Each line of the listing, apart from the pictures, is to be printed exactly.

Segment Start: Provided data

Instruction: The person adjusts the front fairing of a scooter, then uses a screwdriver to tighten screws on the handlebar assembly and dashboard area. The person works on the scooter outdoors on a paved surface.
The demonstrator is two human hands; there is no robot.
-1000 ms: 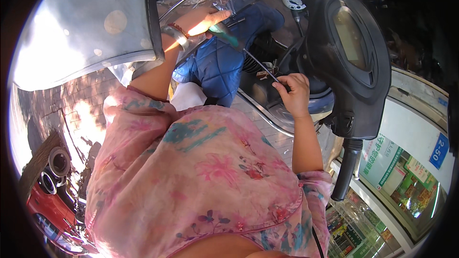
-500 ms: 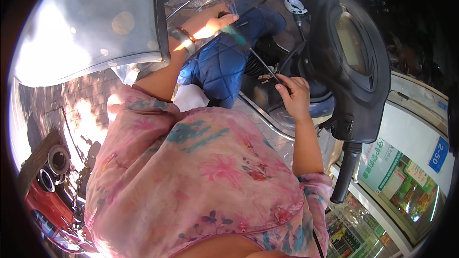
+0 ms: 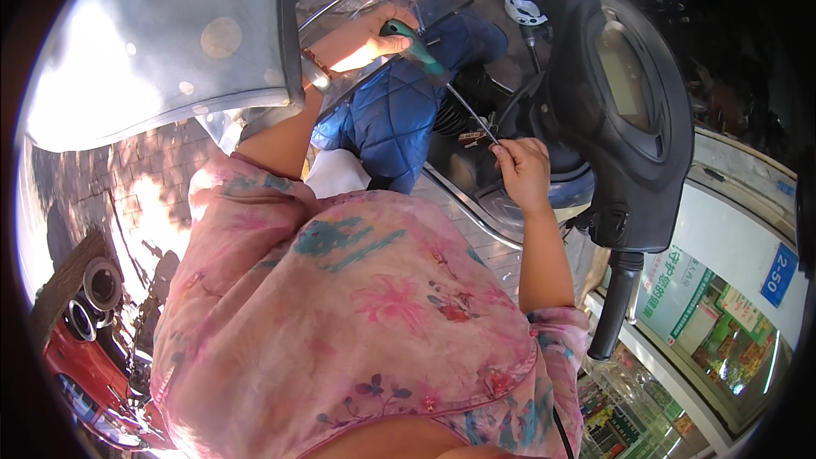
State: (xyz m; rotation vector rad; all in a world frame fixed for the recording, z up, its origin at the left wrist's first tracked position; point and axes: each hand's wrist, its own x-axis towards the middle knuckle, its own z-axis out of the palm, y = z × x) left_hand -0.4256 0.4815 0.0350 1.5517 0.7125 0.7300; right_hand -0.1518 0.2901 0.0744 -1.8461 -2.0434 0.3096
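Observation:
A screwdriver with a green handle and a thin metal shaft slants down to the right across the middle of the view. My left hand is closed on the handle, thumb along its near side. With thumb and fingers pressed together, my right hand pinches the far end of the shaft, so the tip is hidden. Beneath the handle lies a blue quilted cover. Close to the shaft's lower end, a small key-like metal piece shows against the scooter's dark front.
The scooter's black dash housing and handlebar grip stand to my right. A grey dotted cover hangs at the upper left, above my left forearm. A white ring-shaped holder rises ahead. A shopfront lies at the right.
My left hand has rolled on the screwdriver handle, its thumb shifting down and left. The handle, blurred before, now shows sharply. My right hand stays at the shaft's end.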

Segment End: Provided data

*Result below*.
Instruction: The person adjusts the front fairing of a scooter, then uses a screwdriver to tighten screws on the handlebar assembly and dashboard area. The person works on the scooter outdoors on a paved surface.
The demonstrator is two human hands; there is no robot.
-1000 ms: 
-500 ms: 
+0 ms: 
State: (xyz m; rotation vector rad; all in a world frame fixed for the recording, z up, its origin at the left wrist's first tracked position; point and axes: each hand's wrist, its own x-axis towards the middle knuckle, its own z-axis out of the palm, y = z × x) left_hand -0.4256 0.4815 0.0350 1.5517 0.7125 0.7300; right_hand -0.1518 0.2901 0.0744 -1.8461 -2.0434 0.3096
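Observation:
A screwdriver with a green handle and a thin metal shaft slants down to the right across the middle of the view. My left hand is closed on the handle, thumb along its near side. With thumb and fingers pressed together, my right hand pinches the far end of the shaft, so the tip is hidden. Beneath the handle lies a blue quilted cover. Close to the shaft's lower end, a small key-like metal piece shows against the scooter's dark front.
The scooter's black dash housing and handlebar grip stand to my right. A grey dotted cover hangs at the upper left, above my left forearm. A white ring-shaped holder rises ahead. A shopfront lies at the right.
My left hand has rolled on the screwdriver handle, its thumb shifting down and left. The handle, blurred before, now shows sharply. My right hand stays at the shaft's end.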

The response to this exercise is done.